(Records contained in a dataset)

__________

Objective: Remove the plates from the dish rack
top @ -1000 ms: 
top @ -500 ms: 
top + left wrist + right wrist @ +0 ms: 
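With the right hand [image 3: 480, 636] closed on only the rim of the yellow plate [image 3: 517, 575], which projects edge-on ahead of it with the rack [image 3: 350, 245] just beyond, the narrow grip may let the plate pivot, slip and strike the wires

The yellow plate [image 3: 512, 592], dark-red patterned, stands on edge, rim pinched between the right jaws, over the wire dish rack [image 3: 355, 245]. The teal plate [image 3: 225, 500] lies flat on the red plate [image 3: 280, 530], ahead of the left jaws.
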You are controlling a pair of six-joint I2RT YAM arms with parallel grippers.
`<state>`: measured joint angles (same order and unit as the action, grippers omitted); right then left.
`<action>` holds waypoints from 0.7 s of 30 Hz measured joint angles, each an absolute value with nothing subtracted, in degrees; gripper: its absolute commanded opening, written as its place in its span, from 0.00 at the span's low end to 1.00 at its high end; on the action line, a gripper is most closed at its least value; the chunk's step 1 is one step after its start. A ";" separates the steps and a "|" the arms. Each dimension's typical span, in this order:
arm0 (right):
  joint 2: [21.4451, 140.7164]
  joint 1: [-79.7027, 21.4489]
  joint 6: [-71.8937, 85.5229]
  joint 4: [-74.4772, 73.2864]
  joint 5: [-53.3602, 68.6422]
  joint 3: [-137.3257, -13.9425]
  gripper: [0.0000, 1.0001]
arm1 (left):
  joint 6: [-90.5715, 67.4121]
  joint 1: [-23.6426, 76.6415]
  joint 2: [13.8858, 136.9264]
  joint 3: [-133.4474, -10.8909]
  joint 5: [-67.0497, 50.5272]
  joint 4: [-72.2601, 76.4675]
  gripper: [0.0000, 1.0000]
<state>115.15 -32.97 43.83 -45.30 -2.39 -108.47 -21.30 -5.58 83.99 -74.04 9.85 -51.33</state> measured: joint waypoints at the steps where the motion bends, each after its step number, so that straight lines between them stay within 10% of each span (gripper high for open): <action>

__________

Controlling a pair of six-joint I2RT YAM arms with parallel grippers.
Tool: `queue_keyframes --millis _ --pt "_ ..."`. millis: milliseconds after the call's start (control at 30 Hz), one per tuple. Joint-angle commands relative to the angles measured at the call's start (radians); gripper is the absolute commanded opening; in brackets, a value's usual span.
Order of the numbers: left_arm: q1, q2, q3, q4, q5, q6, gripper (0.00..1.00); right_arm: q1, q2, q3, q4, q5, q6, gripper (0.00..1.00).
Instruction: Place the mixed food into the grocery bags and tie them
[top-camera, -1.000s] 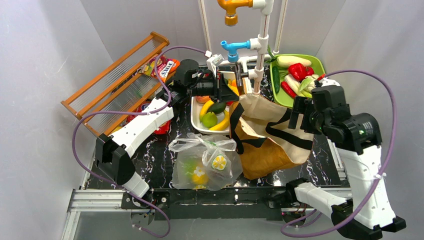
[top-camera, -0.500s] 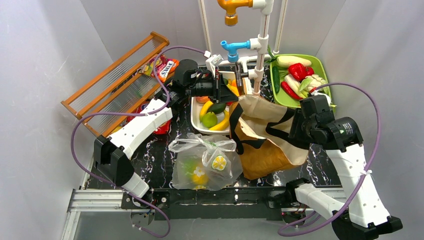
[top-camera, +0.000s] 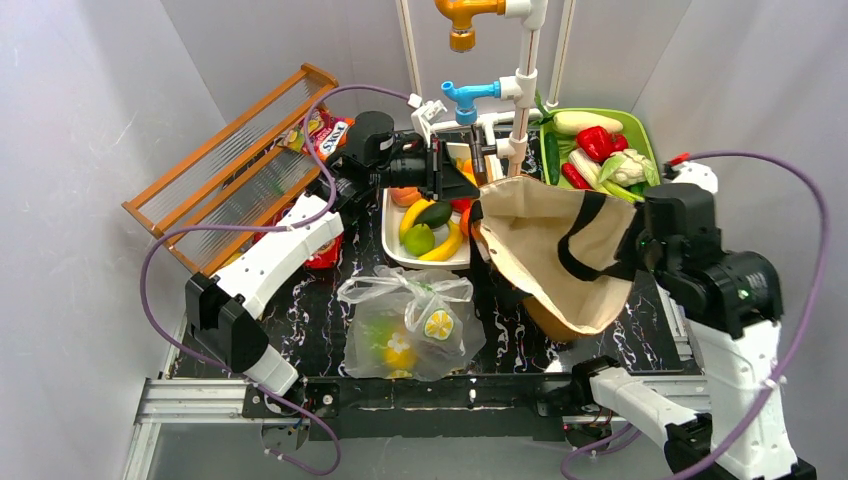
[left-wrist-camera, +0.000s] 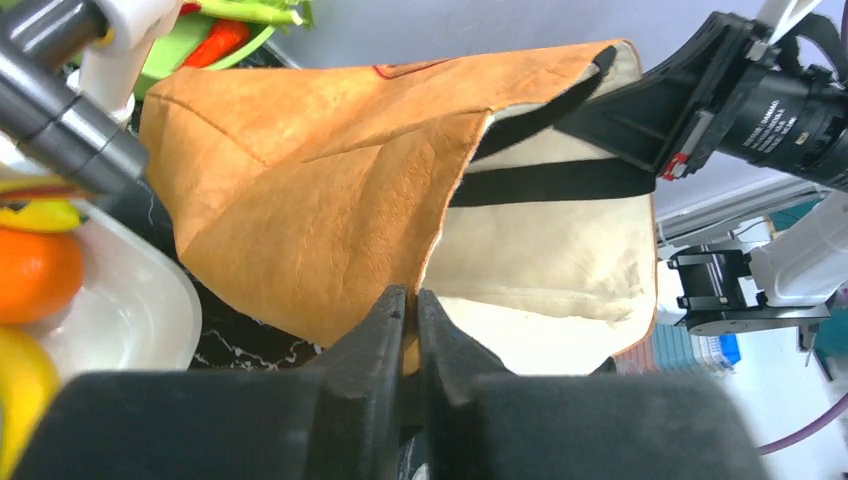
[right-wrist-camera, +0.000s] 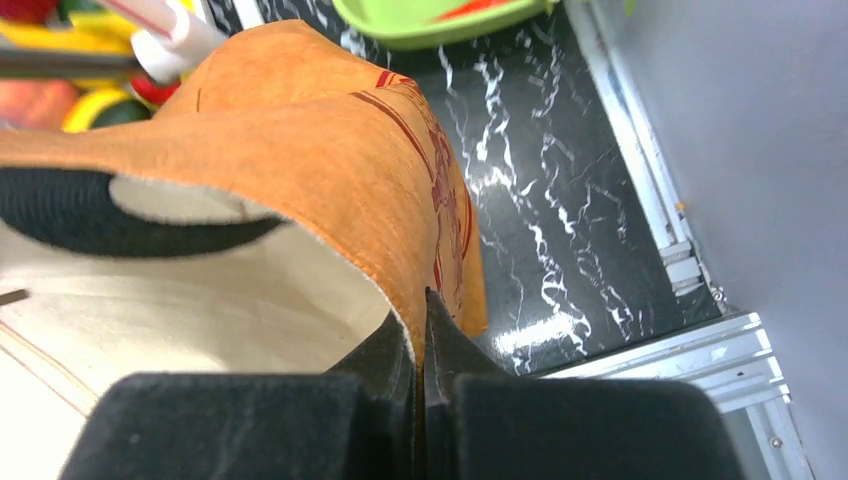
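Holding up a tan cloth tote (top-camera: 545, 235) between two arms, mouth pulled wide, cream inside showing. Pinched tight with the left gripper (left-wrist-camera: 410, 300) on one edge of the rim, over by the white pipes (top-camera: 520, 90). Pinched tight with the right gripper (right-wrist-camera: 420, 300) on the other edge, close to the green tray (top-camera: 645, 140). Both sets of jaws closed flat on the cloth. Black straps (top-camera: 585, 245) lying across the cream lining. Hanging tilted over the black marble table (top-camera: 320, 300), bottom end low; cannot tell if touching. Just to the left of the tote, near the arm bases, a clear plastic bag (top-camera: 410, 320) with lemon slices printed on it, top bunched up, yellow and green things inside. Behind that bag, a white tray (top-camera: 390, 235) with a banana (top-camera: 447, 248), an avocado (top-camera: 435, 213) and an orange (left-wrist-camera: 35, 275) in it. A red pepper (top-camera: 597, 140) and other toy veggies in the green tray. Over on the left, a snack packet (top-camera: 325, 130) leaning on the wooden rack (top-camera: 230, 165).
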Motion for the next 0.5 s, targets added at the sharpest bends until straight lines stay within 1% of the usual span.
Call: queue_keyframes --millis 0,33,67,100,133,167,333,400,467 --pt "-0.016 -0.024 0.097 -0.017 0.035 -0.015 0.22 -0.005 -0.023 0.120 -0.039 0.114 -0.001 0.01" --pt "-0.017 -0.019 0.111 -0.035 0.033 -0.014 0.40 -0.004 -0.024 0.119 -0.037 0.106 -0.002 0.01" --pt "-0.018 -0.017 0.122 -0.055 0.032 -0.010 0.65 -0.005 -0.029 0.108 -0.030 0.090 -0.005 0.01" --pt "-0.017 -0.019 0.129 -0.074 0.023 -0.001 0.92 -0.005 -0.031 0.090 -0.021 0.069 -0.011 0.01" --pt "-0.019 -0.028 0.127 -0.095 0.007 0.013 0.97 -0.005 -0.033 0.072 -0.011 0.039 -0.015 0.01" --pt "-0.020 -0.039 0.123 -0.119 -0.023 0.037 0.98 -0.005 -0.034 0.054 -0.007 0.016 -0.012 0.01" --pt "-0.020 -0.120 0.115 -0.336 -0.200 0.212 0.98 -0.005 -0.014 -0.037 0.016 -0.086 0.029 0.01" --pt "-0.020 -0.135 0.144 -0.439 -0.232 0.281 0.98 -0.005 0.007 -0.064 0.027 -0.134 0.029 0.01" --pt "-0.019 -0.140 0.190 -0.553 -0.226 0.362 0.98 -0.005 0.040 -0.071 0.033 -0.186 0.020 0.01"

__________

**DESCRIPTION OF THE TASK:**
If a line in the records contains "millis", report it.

**RESULT OF THIS TASK:**
Tool: `queue_keyframes --millis _ --pt "_ ..."`. millis: milliseconds after the call's start (control at 30 Hz), one per tuple. Joint-angle commands relative to the angles measured at the call's start (radians); gripper is the absolute commanded opening; in brackets, a value's usual span.
Call: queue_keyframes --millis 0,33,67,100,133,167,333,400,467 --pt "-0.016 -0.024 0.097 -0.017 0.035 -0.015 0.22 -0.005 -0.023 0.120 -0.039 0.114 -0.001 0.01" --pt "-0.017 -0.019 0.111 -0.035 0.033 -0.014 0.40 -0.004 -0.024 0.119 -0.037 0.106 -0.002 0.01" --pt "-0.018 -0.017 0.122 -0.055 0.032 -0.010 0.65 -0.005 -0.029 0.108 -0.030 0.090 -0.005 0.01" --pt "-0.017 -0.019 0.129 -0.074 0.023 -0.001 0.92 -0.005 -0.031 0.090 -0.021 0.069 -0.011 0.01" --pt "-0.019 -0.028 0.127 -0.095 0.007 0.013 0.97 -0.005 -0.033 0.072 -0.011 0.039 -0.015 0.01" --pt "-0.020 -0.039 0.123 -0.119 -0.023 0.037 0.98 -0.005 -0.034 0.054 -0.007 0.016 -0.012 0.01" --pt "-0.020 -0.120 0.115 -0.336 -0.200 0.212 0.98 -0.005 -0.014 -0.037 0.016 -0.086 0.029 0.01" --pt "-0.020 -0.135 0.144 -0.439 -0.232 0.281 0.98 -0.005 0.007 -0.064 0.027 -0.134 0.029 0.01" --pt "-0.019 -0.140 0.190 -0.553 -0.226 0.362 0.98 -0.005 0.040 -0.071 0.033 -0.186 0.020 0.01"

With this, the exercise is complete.